SOURCE MATERIAL -
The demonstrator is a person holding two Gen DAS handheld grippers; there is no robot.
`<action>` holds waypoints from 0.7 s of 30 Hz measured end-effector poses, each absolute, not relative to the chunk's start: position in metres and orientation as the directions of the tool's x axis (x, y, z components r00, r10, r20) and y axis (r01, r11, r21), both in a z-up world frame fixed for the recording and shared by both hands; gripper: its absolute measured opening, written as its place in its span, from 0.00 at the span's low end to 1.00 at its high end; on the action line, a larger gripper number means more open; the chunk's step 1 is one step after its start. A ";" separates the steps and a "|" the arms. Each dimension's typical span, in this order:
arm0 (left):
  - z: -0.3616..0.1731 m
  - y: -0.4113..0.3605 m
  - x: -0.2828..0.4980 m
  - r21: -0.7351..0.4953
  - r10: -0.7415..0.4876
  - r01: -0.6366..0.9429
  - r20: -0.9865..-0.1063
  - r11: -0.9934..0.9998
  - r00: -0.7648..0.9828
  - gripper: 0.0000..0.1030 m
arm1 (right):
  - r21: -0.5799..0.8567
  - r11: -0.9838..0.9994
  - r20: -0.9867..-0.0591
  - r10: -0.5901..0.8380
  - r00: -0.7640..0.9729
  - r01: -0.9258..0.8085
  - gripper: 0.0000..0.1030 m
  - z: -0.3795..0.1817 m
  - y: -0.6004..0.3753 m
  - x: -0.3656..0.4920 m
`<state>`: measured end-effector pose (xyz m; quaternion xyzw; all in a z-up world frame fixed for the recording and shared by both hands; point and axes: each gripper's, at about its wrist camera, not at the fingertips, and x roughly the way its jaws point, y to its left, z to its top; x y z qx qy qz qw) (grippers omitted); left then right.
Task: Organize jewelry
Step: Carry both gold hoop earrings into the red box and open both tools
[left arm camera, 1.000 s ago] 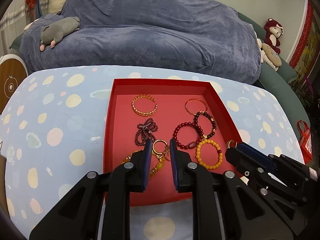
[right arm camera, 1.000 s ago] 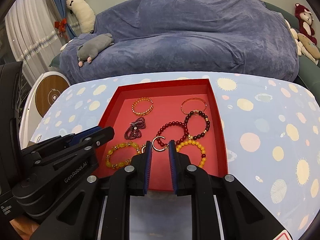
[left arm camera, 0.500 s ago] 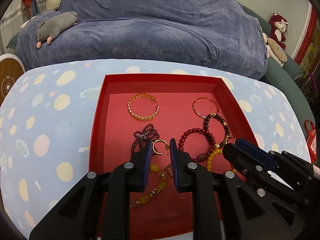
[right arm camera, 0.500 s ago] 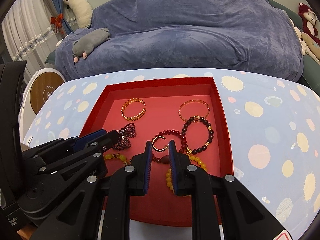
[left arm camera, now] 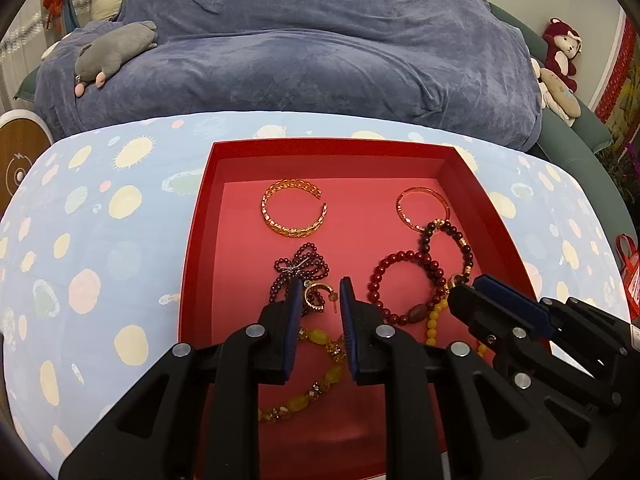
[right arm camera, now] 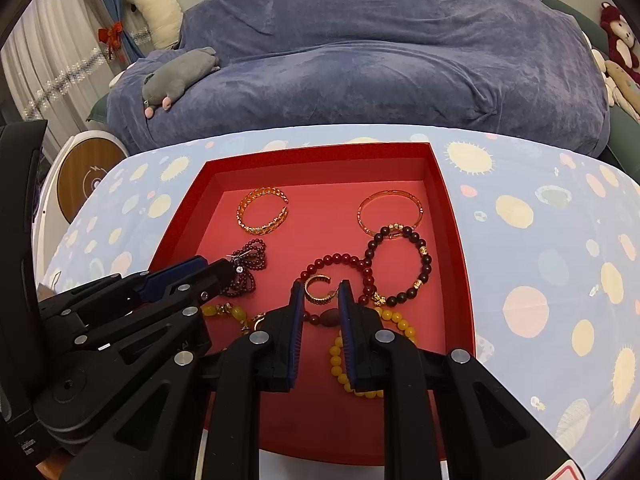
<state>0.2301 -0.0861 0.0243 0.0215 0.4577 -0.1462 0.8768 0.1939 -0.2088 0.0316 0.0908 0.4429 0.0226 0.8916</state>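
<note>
Still early: bracelets lie jumbled, overlapping in red tray (left arm camera: pixel 200 216). Left gripper (left arm camera: pixel 319 300) and right gripper (right arm camera: pixel 320 294) each narrowly parted, framing gold hoop, gripping nothing.

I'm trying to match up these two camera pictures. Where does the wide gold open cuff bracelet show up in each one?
Left wrist view: the gold cuff lies in the far left part of the red tray, above the dark purple bead cluster.
Right wrist view: the gold cuff again lies far left in the tray.
Shared landmark: the thin gold bangle, to its right in both.
</note>
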 end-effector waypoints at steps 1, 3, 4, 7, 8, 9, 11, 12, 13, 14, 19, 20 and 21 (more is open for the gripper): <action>0.025 -0.086 0.230 -0.092 -0.231 0.274 -0.811 0.957 0.537 0.26 | 0.180 0.983 -0.784 0.118 0.610 0.042 0.17 0.032 -0.209 0.193; 0.026 -0.086 0.228 -0.081 -0.219 0.266 -0.810 0.960 0.544 0.30 | 0.172 0.984 -0.785 0.111 0.610 0.042 0.18 0.033 -0.209 0.192; 0.027 -0.086 0.228 -0.076 -0.215 0.265 -0.810 0.961 0.546 0.32 | 0.167 0.985 -0.785 0.108 0.610 0.040 0.18 0.034 -0.208 0.192; 0.031 -0.084 0.226 -0.071 -0.206 0.257 -0.809 0.964 0.551 0.35 | 0.159 0.987 -0.784 0.102 0.612 0.039 0.18 0.038 -0.208 0.190; 0.033 -0.084 0.225 -0.070 -0.204 0.254 -0.807 0.965 0.553 0.36 | 0.155 0.987 -0.783 0.098 0.614 0.040 0.19 0.040 -0.209 0.189; 0.035 -0.084 0.225 -0.068 -0.202 0.251 -0.807 0.966 0.555 0.37 | 0.152 0.987 -0.781 0.094 0.617 0.042 0.19 0.043 -0.209 0.187; 0.039 -0.083 0.222 -0.067 -0.199 0.247 -0.803 0.967 0.562 0.38 | 0.151 0.987 -0.777 0.089 0.623 0.048 0.20 0.047 -0.210 0.184; 0.041 -0.083 0.220 -0.064 -0.195 0.244 -0.801 0.968 0.565 0.40 | 0.150 0.987 -0.776 0.085 0.625 0.051 0.20 0.049 -0.210 0.182; 0.044 -0.083 0.218 -0.062 -0.195 0.243 -0.799 0.968 0.569 0.41 | 0.150 0.987 -0.774 0.084 0.628 0.053 0.20 0.051 -0.211 0.180; 0.046 -0.083 0.215 -0.060 -0.194 0.245 -0.796 0.968 0.573 0.41 | 0.150 0.987 -0.772 0.082 0.630 0.055 0.21 0.053 -0.211 0.178; 0.055 -0.083 0.201 -0.051 -0.187 0.244 -0.795 0.969 0.577 0.41 | 0.137 0.988 -0.769 0.065 0.636 0.065 0.21 0.061 -0.210 0.162; 0.056 -0.083 0.198 -0.053 -0.188 0.243 -0.795 0.969 0.576 0.41 | 0.138 0.988 -0.768 0.063 0.638 0.070 0.21 0.062 -0.211 0.158; 0.057 -0.083 0.194 -0.053 -0.187 0.241 -0.797 0.969 0.575 0.41 | 0.138 0.988 -0.767 0.060 0.638 0.073 0.21 0.063 -0.211 0.155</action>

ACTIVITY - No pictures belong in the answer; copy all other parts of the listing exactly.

OUTPUT FOR THIS EXERCISE -
The demonstrator is a person holding two Gen DAS handheld grippers; there is no robot.
`<action>` holds waypoints from 0.7 s of 30 Hz measured end-effector poses, each absolute, not relative to the chunk's start: position in metres and orientation as the directions of the tool's x axis (x, y, z components r00, r10, r20) and y axis (r01, r11, r21), both in a z-up world frame fixed for the recording and shared by both hands; gripper: its absolute measured opening, written as its place in its span, from 0.00 at the span's low end to 1.00 at its high end; on the action line, a larger gripper number means more open; the chunk's step 1 is one step after its start. A ";" separates the steps and a "|" the arms. Each dimension's typical span, in this order:
arm0 (left):
  - z: -0.3616..0.1731 m
  - y: -0.4113..0.3605 m
  - x: -0.2828..0.4980 m
  - r21: -0.7351..0.4953
  - r10: -0.7415..0.4876
  - r01: -0.6366..0.9429
  - r20: -0.9865..-0.1063
  - r11: -0.9934..0.9998
  - r00: -0.7648..0.9828
  - gripper: 0.0000..0.1030 m
arm1 (right):
  - r21: -0.5799..0.8567
  - r11: -0.9838..0.9994
  - r20: -0.9867..-0.0591
  - r10: -0.5901..0.8380
  - r00: -0.7640..0.9729
  - r01: -0.9258..0.8085
  - gripper: 0.0000..0.1030 m
  - z: -0.3795..0.1817 m
  - y: -0.6004..0.3753 m
  - x: -0.3656..0.4920 m
`<state>`: measured end-effector pose (xyz m; quaternion xyzw; all in a z-up world frame fixed for the recording and shared by both hands; point and axes: each gripper's, at about its wrist camera, not at the fingertips, and x roughly the way its jaws point, y to its left, z to its top; x y z qx qy qz qw) (grippers omitted); left then right.
Task: Organize jewelry
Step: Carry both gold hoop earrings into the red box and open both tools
[left arm camera, 1.000 s ago] 
[right arm camera, 1.000 s ago] 
[left arm camera, 0.500 s ago] 
[right arm camera, 0.500 s ago] 
[left arm camera, now] 
[right arm camera, now] 
<state>0.2301 -0.0861 0.0243 0.0215 0.4577 -0.1462 0.8768 0.1939 -0.2088 0.0316 0.0908 0.4429 0.0226 0.8916</state>
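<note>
Still early: bracelets lie jumbled, overlapping in red tray (left arm camera: pixel 200 216). Left gripper (left arm camera: pixel 319 300) and right gripper (right arm camera: pixel 320 294) each narrowly parted, framing gold hoop, gripping nothing.

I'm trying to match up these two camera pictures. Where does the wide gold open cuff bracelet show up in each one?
Left wrist view: the gold cuff lies in the far left part of the red tray, above the dark purple bead cluster.
Right wrist view: the gold cuff again lies far left in the tray.
Shared landmark: the thin gold bangle, to its right in both.
</note>
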 end-effector waypoints at steps 1, 3, 4, 7, 8, 9, 11, 12, 13, 14, 19, 20 and 21 (more is open for the gripper): <action>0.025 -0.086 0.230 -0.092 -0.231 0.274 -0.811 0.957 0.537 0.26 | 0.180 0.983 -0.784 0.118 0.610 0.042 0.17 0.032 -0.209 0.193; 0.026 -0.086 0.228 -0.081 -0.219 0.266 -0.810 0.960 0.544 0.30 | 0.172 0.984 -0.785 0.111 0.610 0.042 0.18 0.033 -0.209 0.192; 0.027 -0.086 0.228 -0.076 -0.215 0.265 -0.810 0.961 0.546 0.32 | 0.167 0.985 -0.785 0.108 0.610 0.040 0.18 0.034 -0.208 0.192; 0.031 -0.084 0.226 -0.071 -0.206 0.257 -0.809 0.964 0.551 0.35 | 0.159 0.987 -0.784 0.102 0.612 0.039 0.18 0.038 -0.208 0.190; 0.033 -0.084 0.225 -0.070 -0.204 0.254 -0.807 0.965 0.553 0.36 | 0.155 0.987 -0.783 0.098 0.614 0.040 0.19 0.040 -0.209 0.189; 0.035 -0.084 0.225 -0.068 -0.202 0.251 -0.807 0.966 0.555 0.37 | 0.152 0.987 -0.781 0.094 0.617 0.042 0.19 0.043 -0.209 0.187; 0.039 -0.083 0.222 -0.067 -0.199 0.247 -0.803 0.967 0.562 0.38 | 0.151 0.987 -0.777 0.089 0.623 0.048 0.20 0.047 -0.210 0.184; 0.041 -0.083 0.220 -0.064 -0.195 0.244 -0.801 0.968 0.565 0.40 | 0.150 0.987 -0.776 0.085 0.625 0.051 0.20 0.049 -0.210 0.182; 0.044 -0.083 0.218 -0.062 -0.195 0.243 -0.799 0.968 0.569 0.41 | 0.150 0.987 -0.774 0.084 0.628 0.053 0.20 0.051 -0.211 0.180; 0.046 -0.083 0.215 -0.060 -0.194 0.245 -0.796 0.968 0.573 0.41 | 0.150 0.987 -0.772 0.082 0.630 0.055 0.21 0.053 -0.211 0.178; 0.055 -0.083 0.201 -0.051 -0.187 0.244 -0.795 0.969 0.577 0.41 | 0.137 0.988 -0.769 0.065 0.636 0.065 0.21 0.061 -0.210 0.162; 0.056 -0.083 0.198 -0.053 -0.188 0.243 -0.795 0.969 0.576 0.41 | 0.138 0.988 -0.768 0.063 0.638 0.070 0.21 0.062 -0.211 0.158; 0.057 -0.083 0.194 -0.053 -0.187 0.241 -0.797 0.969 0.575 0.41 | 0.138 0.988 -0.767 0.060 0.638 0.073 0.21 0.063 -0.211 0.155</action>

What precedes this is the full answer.